◆ REQUIRED WORK ◆
Identify every line in the records below that contains the word "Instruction", and copy each of those lines.

◆ TASK DATA ◆
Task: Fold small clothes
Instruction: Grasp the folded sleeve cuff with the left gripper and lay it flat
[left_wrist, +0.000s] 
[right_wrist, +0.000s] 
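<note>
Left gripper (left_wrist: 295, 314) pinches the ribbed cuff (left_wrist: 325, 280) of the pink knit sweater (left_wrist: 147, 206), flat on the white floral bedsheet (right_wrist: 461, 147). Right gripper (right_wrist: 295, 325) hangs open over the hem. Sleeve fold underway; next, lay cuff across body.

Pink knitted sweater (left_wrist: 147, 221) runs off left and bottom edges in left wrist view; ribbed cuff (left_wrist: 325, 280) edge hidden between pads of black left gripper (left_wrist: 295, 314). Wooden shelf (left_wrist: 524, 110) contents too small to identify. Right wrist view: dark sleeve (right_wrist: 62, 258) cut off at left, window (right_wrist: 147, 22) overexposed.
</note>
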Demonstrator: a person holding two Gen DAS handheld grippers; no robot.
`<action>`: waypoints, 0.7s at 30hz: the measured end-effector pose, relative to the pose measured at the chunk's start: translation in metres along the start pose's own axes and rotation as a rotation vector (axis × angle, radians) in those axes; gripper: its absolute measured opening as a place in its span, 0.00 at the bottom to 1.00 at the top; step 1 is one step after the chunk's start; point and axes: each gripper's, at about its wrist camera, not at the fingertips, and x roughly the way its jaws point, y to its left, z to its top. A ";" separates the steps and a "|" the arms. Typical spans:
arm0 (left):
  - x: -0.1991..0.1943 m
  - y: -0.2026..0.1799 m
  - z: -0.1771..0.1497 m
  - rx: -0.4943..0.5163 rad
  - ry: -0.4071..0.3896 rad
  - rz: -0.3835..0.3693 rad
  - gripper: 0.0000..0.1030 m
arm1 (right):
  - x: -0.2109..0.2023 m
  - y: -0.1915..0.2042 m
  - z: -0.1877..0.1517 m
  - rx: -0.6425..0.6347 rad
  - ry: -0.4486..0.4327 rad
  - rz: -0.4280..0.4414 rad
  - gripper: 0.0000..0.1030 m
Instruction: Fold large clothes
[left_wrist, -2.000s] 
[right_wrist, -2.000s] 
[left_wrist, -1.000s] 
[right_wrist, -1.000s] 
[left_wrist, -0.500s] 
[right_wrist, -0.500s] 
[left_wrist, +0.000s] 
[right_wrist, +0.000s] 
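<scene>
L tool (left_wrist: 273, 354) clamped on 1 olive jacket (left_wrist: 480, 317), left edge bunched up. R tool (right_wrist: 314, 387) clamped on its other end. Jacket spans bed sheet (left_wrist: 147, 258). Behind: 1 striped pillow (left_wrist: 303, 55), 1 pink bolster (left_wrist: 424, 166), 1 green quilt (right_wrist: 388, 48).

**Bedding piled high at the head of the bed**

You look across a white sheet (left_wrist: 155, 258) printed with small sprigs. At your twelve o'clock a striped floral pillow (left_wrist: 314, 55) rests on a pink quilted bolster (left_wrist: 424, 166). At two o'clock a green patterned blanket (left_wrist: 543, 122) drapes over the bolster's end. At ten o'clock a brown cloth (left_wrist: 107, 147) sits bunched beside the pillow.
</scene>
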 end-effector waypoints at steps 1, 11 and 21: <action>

◆ TASK ANSWER ◆
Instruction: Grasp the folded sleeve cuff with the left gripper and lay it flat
Instruction: Fold large clothes

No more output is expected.